- **ABOUT THIS TASK**: Every line below between the line holding "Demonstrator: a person" and the line holding "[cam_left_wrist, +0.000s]", inclusive, should be repeated exactly, and all other lines omitted.

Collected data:
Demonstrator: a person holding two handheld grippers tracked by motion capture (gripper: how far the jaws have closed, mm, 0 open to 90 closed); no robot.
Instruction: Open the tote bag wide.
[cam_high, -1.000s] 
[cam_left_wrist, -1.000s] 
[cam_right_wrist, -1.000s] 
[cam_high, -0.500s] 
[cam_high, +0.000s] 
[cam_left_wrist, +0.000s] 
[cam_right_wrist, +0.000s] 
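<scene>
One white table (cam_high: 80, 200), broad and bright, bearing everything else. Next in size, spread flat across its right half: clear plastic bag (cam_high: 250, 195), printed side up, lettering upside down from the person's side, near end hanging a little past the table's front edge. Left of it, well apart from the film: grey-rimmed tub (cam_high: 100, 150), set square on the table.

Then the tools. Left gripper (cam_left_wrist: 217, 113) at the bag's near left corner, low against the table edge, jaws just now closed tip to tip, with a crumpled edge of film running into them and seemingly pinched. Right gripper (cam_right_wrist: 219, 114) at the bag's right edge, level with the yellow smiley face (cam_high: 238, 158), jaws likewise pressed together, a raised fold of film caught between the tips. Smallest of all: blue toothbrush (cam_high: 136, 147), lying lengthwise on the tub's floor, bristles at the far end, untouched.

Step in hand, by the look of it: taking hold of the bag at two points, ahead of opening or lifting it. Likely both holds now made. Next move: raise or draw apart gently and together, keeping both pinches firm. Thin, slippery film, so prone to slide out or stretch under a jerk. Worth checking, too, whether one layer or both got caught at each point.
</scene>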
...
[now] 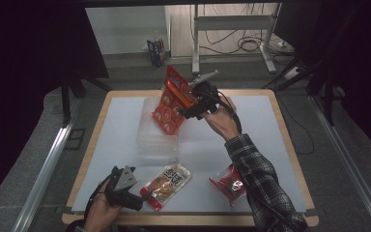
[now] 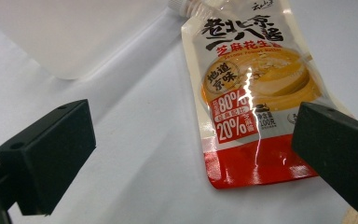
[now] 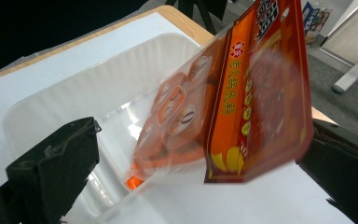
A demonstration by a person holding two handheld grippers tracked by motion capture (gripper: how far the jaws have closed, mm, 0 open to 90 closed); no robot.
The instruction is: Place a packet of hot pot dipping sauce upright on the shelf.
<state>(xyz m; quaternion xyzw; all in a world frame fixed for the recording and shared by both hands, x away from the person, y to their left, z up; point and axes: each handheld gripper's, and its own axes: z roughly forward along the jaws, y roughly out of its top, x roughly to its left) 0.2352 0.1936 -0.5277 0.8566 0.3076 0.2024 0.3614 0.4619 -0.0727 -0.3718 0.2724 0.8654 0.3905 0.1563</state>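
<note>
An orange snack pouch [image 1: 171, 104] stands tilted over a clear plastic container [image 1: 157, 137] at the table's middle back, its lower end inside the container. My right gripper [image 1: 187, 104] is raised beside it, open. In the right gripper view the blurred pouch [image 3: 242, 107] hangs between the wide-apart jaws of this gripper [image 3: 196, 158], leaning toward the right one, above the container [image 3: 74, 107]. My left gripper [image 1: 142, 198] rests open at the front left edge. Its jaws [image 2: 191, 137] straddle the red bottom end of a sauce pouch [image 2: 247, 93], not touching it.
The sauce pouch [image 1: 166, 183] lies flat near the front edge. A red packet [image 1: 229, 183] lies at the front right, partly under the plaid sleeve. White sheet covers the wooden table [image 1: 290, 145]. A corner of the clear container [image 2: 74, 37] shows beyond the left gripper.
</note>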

- **ANSWER BELOW**:
Demonstrator: a person holding two handheld grippers tracked by motion capture (gripper: how far the jaws have closed, mm, 0 open to 90 closed); no robot.
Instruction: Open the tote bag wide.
[cam_high, -1.000s] 
[cam_left_wrist, -1.000s] 
[cam_right_wrist, -1.000s] 
[cam_high, -0.500s] 
[cam_high, +0.000s] 
[cam_left_wrist, +0.000s] 

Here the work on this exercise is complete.